顾不得了,顾不得这番动静天翻地覆,衣服上的红变成他额角的红,红得狰狞。
夏月见他变了神采,死命挣扎,手里抓到的统统都砸在他的身上,筷子、生果、果碟、烛台,狠狠地扎,不给他,就是不给他。
桃花眼尖,瞧见杜安给春花银子,觉得他要过夜,便道:“公子可真是风雅,这么多银子,春花你还不从速收好,细心嬷嬷一会问你。”
夏月背对着俞景鸿站在窗边,夜已深,窗外的灯火渐稀。
杜安见她口紧,便又道:“不瞒你说,我对凤雏女人一见钟情,求你成全。”
俞景鸿不耐烦地摆手,金不换掩着笑意,叮嘱夏月:“好生服侍公子。”便开门拜别。
杜安悄悄夹紧大氅,搂住春花往配房走去。
张举善见状,自言自语道:“这倒真是奇了,放着这么多女人,偏要拿那么多银子给她。”
春花忙道:“这断不成以,这里的衣服、脂粉皆是稀有的,何况这件大氅是凤雏姐姐的敬爱之物,这件衣服如果丢了,我可千万接受不起。”
他捡起地上的红丝帕,只闻声她嘲笑一声:“俞公子,你不是来寻欢的吗?”
而他只是稍稍清算湿透的衣裳,对她道:“抱愧,惊扰女人了。李兄明天早晨喝多了,放心,他今晚不会再来的。”说罢,便往门外走去,乃至不正眼瞧她,只一瞥,便挪开,仓猝分开。
她转过身,坐在桌子上,翘着二郎腿,乌黑的脚踝伸到他面前,闲逛成一片恍惚的红色,“百两黄金,买我一夜,这会子装甚么假端庄?”
寻芳客们皆沉浸在刚才的梦里,纷繁扶着身边的女人各自欢愉去了。百两黄金,只为东风一度,天文数字。
她卸掉盛饰,只着薄纱红衣,暴露一抹香肩,胸前的藤月花怒放,绣得极好,栩栩如生,她特地挑的。

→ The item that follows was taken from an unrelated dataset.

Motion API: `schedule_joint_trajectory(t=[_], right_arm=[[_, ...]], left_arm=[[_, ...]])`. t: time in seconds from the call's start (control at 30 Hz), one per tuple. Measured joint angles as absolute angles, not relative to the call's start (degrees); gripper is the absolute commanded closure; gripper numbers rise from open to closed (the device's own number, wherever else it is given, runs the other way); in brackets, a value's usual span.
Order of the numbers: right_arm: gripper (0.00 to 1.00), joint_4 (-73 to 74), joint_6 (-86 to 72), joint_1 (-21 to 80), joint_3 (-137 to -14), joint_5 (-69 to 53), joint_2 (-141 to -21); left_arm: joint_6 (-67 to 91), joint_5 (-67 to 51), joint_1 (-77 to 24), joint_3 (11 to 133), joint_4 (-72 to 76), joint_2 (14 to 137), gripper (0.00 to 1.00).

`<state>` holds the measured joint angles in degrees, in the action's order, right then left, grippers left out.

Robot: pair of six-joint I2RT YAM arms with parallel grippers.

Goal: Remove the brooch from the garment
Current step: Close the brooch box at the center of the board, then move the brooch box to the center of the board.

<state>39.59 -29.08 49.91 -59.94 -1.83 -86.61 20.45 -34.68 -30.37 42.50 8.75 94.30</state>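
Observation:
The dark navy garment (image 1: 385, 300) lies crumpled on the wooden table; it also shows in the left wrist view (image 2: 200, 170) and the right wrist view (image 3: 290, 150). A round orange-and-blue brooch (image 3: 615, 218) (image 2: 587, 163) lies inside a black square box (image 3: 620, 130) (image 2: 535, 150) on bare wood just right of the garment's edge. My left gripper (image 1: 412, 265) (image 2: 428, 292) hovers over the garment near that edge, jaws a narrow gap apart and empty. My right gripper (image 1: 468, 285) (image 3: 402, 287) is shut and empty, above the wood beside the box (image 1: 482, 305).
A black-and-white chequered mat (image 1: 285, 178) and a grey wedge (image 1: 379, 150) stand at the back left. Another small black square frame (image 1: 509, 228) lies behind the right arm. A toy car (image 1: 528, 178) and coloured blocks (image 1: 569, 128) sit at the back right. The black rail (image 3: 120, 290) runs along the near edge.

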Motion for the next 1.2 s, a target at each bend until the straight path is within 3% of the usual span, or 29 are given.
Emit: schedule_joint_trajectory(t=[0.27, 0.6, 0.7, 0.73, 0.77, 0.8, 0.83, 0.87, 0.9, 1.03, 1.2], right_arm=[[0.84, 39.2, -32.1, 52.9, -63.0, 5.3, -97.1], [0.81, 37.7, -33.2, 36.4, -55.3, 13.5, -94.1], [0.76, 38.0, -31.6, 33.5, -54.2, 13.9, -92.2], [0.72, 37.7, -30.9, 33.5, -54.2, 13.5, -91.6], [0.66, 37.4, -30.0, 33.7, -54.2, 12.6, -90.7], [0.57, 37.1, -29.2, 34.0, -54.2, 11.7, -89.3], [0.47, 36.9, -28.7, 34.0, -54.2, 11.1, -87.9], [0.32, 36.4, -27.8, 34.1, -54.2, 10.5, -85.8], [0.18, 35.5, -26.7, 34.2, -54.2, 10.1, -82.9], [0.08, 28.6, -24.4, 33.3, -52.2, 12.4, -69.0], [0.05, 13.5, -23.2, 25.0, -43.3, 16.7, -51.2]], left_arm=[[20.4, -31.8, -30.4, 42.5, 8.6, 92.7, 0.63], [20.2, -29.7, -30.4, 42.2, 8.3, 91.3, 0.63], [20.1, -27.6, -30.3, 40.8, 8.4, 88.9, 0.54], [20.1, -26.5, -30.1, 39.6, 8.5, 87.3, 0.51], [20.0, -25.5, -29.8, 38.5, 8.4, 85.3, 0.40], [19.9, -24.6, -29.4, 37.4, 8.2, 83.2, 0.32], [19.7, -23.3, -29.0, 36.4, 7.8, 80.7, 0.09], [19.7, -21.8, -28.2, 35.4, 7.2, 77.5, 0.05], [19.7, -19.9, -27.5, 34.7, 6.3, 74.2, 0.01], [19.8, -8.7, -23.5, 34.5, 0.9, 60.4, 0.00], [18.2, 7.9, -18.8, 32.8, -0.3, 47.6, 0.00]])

春花见桃花面色不悦,晓得她妒忌,这袋银子充足万花楼上等女人的一夜破钞,竟然塞给她,刚想开口说话,金不换就已踱步过来。
只留下那方红色的丝帕,悄悄落在地上,像委靡的花瓣——
帕子掠过他的脸,毕竟受不了这挑逗,他伸手抓住她的手腕,眼神如胶,紧紧粘在她身上,一丝一丝淹没明智,而她却让开了身子,对他道:“小店打烊了,公子请回吧。”
她是一朵带刺的藤月花,肆无顾忌地盛开,扎进贰心底,扎进深处,再把那刺发酵成毒药,张牙舞爪刺伤她,也刺伤他。
他不说话,只悄悄瞧着面前女子耻笑他,用最暴虐的说话谩骂他,谩骂他给她带来的不幸。
张举善内心和猫挠一样,在囊中取了一锭银子丢给金不换,猴急地抱起桃花奔向楼上的配房。
月色溶溶,河面上月光清澈,夜风里夹着一丝如有若无的竹香。
李守银毕竟被其他同业的朋友拉扯出去,她坐在楼板上托着脑袋冷眼瞧他,看他筹算如何。
杜安取下她身上的大氅,闻到如有若无的香气,凤雏的味道。“这件大氅能够借我一用吗?”
春花见此景象,只得承诺:“我极力而为。”她垂下头,夜风吹落她的发丝,落在凤雏的大氅上。
他近身抓住脚裸,肤腻如脂,脚裸上的铃铛叮铃作响,像在笑他。
他紧紧把住楼梯口,像个守城的将军,一夫当关万夫莫开。李守银指着他怒骂:“你给我让开,我非清算了阿谁小娘皮不成!”
春花只得就势对杜安道:“公子,想必你也乏了,不若到奴家房里安息。”
他伸手去解,却挨了一记窝心脚。一脚踢出他的欲望,他疯了般扑向她,他要获得她,她早就该属于他。
夏月见他木然,便取回帕子亲身为他擦拭脸上的水。
她气愤之极,用力推搡他,粉拳雨点打在身上,宣泄本身的痛恨。她恨他,而他爱她,多好笑。